• [Problem to work on] Output the data word for word. Begin at its first line and end at the line with "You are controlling".

[Items from a data source]
━━━━━━━━

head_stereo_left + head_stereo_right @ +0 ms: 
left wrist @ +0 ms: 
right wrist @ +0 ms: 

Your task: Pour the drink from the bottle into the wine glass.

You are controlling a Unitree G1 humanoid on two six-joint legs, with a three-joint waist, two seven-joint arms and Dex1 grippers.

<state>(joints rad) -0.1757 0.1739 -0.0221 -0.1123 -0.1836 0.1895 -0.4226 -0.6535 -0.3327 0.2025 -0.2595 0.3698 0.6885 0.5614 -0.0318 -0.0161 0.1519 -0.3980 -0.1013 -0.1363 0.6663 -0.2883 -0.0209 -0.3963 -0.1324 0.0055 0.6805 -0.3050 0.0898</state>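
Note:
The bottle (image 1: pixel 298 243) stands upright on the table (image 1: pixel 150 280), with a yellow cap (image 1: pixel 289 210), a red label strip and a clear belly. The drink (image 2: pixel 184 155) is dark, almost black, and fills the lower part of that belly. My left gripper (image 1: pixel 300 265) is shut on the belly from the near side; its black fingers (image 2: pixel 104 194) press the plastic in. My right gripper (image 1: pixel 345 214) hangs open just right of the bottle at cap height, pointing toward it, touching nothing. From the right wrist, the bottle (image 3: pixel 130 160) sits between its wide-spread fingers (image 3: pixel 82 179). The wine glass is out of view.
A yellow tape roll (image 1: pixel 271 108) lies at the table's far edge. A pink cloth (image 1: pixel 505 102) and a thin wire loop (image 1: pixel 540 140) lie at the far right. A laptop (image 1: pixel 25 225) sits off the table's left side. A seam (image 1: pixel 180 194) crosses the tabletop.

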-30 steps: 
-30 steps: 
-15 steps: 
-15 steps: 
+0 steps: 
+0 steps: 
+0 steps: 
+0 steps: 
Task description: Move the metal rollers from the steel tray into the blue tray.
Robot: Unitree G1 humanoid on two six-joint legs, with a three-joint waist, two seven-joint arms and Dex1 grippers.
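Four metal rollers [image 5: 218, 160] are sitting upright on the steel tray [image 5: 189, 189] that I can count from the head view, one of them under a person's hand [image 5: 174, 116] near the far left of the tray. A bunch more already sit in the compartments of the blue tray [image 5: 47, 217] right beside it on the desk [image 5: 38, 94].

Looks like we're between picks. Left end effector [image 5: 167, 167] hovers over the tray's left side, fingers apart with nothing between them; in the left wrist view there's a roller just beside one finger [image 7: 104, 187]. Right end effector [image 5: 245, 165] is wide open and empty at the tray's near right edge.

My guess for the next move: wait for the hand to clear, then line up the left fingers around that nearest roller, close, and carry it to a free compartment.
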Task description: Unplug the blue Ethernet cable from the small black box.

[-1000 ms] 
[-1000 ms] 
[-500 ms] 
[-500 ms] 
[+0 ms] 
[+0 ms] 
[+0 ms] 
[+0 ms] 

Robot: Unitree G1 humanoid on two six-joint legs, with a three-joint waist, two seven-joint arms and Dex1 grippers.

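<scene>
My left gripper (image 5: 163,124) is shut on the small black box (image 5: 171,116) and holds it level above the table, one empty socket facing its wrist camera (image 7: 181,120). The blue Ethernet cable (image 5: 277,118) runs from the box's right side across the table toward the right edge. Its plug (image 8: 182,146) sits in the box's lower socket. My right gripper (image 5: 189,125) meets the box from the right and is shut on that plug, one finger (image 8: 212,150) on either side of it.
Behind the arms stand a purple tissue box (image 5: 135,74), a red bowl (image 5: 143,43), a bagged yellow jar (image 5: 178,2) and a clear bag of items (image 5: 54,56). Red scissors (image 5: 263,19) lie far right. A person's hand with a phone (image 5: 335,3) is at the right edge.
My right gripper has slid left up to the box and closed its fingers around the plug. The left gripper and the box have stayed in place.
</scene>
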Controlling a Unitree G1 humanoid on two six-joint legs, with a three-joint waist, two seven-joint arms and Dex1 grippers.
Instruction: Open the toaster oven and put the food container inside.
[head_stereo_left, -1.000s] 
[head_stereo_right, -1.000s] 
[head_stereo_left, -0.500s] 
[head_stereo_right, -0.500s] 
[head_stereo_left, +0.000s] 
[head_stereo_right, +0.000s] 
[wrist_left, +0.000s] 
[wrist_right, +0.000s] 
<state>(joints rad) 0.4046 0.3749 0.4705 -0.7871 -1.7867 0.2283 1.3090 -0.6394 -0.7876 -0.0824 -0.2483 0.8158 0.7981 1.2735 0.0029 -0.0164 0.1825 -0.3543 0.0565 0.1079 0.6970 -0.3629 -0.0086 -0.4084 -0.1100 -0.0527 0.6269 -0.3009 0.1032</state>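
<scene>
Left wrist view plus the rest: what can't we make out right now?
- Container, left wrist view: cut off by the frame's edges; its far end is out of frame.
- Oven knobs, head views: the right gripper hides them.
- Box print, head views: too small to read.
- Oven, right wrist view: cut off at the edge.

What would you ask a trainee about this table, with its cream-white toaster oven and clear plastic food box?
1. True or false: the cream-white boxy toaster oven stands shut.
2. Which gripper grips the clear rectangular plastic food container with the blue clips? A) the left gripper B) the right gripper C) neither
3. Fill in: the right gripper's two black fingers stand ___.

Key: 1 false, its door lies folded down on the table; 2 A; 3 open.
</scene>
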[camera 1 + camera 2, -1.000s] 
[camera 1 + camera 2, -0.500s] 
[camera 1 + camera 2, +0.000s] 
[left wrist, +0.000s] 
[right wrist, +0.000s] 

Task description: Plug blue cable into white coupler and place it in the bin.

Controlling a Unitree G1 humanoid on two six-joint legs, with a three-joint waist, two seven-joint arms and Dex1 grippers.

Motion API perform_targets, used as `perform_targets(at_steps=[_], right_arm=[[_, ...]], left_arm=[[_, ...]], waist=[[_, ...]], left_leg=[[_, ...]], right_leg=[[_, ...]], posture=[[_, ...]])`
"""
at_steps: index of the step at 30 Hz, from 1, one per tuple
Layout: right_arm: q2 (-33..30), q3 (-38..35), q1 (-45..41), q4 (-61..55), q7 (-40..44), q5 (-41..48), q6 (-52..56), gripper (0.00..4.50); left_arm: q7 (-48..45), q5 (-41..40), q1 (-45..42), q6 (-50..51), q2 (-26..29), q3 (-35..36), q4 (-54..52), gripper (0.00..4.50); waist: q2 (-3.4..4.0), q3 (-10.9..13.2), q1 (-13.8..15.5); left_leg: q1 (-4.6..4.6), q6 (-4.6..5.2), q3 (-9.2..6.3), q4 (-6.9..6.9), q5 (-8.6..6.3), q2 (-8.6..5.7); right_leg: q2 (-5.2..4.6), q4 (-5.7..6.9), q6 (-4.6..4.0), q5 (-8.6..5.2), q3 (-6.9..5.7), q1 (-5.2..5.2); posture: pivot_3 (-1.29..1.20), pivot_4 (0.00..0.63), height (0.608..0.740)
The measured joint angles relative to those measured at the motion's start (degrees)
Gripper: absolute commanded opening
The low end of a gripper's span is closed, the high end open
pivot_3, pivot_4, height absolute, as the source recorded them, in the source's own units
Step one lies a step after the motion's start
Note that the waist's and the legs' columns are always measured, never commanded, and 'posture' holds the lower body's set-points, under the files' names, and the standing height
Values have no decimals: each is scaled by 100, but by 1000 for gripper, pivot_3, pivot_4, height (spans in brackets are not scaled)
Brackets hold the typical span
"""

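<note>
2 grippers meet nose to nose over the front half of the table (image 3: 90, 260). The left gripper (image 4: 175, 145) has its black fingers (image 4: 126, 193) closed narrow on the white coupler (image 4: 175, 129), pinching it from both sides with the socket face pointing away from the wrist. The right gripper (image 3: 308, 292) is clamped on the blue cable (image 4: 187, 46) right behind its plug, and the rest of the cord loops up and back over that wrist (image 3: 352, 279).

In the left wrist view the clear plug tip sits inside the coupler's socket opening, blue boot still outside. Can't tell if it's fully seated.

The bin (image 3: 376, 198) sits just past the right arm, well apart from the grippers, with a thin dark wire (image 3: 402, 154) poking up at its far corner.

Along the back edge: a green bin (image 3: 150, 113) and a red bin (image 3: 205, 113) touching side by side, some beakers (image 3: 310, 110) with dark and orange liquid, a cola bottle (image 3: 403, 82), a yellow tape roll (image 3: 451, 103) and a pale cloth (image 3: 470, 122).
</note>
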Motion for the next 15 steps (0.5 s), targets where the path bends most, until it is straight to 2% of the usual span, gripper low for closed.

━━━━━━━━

• [Written reply]
head_stereo_left + head_stereo_right @ +0 ms: 
left wrist @ +0 ms: 
right wrist @ +0 ms: 

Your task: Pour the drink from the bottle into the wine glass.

You are controlling a Unitree G1 humanoid on two six-joint legs, with a three-joint waist, two seven-joint arms and Dex1 grippers.

The exercise is now complete.